Major world events through an American lens
History of the Internet

Two Stanford Kids Built a Search Engine and Accidentally Became God

The clean white page that would become the front door to all human knowledge — and eventually, all human data.

Google launched on September 4, 1998, from a garage in Menlo Park, California, founded by two Stanford PhD students who had built a search engine that ranked pages by how many other pages linked to them. This was called PageRank, and it was better than everything else. AltaVista, Lycos, AskJeeves, Yahoo's directory — they all returned results that felt like rummaging through a filing cabinet with oven mitts. Google returned what you were actually looking for, almost immediately, on a homepage so clean it was practically confrontational. Just a logo, a text box, and two buttons. No portal. No news ticker. No weather widget. The austerity was the product. Within two years, Google was processing 100 million searches a day. Within a decade, "Google it" had replaced "look it up" in the English language.

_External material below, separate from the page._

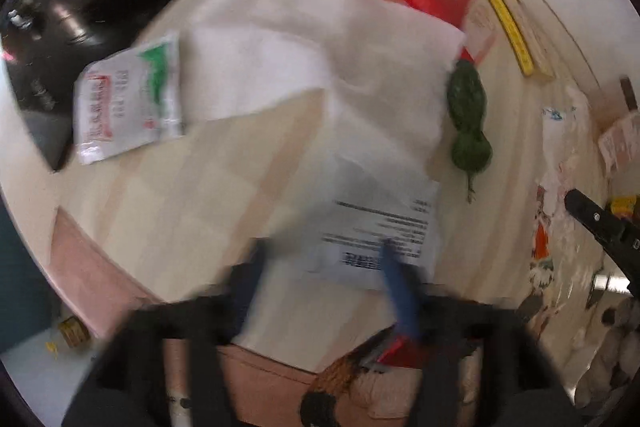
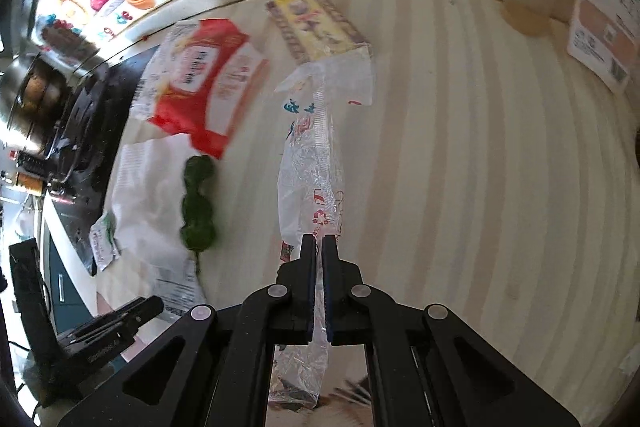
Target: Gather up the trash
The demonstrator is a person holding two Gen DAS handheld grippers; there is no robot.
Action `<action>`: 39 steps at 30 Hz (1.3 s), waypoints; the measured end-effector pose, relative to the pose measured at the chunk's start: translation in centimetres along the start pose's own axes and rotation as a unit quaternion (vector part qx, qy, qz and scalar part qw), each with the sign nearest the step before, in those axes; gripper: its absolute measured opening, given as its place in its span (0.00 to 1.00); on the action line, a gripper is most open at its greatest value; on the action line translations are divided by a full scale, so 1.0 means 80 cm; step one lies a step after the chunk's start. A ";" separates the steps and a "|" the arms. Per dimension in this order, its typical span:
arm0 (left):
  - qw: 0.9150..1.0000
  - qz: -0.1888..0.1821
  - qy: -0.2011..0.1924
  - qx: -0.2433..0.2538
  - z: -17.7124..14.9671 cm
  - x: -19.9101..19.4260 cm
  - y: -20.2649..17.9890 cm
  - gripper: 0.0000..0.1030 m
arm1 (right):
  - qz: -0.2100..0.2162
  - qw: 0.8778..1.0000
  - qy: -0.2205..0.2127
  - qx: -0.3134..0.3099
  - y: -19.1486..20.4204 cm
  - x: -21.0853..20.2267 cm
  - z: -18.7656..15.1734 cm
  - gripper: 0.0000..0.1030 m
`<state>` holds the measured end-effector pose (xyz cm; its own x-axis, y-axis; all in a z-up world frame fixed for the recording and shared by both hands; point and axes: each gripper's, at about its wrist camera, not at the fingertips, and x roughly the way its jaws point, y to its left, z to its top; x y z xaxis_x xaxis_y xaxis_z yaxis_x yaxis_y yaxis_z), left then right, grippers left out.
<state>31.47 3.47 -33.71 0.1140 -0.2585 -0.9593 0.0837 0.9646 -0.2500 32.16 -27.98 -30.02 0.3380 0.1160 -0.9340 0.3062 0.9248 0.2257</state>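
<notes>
The right tongs (image 2: pixel 319 243) are pinched tight on a clear wrapper (image 2: pixel 310 163), which runs from between the pads toward twelve o'clock across the striped counter (image 2: pixel 480 167). At ten o'clock of that grip lies a green pepper (image 2: pixel 198 203), with a red packet (image 2: pixel 204 83) beyond it and a yellow box (image 2: pixel 316 25) near the wall. The left tongs (image 1: pixel 320 267) stand wide apart over a printed paper (image 1: pixel 384 231), holding nothing. A white napkin (image 1: pixel 320 67) spreads toward twelve o'clock of them, and a small sachet (image 1: pixel 130 101) sits at ten o'clock, by the counter's edge.
</notes>
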 end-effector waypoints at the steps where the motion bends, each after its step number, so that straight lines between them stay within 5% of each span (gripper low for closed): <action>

The company's informal motto was "Don't Be Evil," which was charming in 1998 and increasingly complicated to defend by 2010 and more or less abandoned by 2018. But in the beginning, it was just a better search engine. The fact that a better search engine would become one of the most powerful companies in human history says everything about what the internet was about to become: a place where organizing information was more valuable than creating it.